--- SOURCE DATA ---
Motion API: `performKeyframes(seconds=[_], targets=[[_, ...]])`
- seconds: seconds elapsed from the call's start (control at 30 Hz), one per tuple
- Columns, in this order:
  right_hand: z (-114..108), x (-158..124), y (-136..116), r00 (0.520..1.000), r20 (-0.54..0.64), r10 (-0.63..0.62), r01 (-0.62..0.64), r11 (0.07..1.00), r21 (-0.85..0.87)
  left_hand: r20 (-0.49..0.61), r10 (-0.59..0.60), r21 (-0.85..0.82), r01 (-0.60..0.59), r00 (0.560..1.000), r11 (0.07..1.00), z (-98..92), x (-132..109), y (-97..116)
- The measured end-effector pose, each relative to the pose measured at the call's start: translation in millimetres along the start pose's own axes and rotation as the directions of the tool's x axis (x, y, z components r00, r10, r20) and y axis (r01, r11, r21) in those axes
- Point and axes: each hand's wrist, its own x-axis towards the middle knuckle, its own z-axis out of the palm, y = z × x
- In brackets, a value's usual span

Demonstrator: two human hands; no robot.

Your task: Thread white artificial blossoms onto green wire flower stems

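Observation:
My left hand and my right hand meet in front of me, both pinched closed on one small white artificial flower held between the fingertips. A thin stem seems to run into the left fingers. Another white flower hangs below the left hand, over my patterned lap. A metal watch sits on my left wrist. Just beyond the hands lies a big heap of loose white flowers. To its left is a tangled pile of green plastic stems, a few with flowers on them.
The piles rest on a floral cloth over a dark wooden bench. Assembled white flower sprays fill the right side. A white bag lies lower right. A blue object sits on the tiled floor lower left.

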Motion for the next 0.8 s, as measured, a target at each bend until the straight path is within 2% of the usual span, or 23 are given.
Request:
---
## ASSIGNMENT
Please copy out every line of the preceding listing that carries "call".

## RESPONSE TO THIS TASK
- seconds: seconds elapsed from the call's start (control at 30 Hz), one per tuple
- The measured end-effector pose, each relative to the pose measured at the call's start: translation in millimetres along the start pose's own axes and rotation as the directions of the tool's x axis (x, y, z components r00, r10, r20) and y axis (r01, r11, r21) in those axes

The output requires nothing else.